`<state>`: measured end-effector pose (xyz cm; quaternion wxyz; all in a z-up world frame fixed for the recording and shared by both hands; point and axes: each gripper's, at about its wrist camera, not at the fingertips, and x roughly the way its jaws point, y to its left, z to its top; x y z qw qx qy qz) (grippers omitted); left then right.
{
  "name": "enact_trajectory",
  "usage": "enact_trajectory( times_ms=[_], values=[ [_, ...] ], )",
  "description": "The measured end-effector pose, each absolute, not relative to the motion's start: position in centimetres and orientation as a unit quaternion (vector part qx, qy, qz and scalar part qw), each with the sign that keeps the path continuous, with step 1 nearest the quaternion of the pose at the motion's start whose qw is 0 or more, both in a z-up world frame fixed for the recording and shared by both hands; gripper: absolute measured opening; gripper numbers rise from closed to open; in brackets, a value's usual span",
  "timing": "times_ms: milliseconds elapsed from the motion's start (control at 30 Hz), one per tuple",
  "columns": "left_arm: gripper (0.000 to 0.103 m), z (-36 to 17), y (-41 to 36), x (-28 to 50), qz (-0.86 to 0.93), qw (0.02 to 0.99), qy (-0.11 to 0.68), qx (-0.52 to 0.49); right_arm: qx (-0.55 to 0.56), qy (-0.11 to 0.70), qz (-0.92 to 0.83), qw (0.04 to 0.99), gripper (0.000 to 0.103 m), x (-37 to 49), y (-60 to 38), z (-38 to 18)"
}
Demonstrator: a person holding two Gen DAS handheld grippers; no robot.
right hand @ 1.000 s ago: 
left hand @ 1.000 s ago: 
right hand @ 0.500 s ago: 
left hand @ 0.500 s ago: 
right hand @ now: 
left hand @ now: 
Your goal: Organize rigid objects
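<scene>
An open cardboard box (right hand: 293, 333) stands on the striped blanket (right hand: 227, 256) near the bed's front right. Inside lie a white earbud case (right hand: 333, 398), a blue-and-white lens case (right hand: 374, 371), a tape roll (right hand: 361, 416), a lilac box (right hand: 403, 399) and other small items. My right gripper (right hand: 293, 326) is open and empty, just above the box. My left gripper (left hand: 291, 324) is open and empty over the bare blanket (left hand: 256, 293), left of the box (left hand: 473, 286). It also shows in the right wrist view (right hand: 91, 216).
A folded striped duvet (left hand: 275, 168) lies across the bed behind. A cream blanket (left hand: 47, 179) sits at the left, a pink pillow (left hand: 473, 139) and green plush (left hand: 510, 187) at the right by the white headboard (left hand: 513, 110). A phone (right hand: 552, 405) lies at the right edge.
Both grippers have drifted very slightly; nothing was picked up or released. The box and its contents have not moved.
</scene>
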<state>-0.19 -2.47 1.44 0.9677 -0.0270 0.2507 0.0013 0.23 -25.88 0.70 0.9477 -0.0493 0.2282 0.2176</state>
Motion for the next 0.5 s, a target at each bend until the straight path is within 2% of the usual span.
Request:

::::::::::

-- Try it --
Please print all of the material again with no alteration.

-- Answer for this exercise --
`<state>`: measured end-effector pose (xyz cm; quaternion wxyz; all in a z-up world frame fixed for the recording and shared by both hands; point and axes: each gripper's, at about its wrist camera, not at the fingertips, and x roughly the way its jaws point, y to its left, z to its top; x y z qw qx qy qz) (grippers omitted); left then right.
{
  "name": "enact_trajectory",
  "usage": "enact_trajectory( times_ms=[_], values=[ [_, ...] ], )",
  "description": "The measured end-effector pose, each absolute, not relative to the motion's start: position in centimetres and orientation as a unit quaternion (vector part qx, qy, qz and scalar part qw), each with the sign that keeps the path continuous, with step 1 nearest the quaternion of the pose at the motion's start whose qw is 0 or more, both in a z-up world frame fixed for the recording and shared by both hands; gripper: absolute measured opening; gripper numbers rise from closed to open; in brackets, a value's usual span",
  "timing": "times_ms: milliseconds elapsed from the motion's start (control at 30 Hz), one per tuple",
  "columns": "left_arm: gripper (0.000 to 0.103 m), z (-36 to 17), y (-41 to 36), x (-28 to 50), qz (-0.86 to 0.93), qw (0.02 to 0.99), qy (-0.11 to 0.68), qx (-0.52 to 0.49); right_arm: qx (-0.55 to 0.56), qy (-0.11 to 0.70), qz (-0.92 to 0.83), qw (0.04 to 0.99), gripper (0.000 to 0.103 m), x (-37 to 49), y (-60 to 38), z (-38 to 18)"
}
Demonstrator: a person holding two Gen DAS handheld grippers; no robot.
right hand @ 1.000 s ago: 
left hand @ 1.000 s ago: 
right hand @ 0.500 s ago: 
left hand @ 0.500 s ago: 
right hand @ now: 
left hand @ now: 
Your goal: Organize rigid objects
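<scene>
An open cardboard box (right hand: 293, 333) stands on the striped blanket (right hand: 227, 256) near the bed's front right. Inside lie a white earbud case (right hand: 333, 398), a blue-and-white lens case (right hand: 374, 371), a tape roll (right hand: 361, 416), a lilac box (right hand: 403, 399) and other small items. My right gripper (right hand: 293, 326) is open and empty, just above the box. My left gripper (left hand: 291, 324) is open and empty over the bare blanket (left hand: 256, 293), left of the box (left hand: 473, 286). It also shows in the right wrist view (right hand: 91, 216).
A folded striped duvet (left hand: 275, 168) lies across the bed behind. A cream blanket (left hand: 47, 179) sits at the left, a pink pillow (left hand: 473, 139) and green plush (left hand: 510, 187) at the right by the white headboard (left hand: 513, 110). A phone (right hand: 552, 405) lies at the right edge.
Both grippers have drifted very slightly; nothing was picked up or released. The box and its contents have not moved.
</scene>
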<state>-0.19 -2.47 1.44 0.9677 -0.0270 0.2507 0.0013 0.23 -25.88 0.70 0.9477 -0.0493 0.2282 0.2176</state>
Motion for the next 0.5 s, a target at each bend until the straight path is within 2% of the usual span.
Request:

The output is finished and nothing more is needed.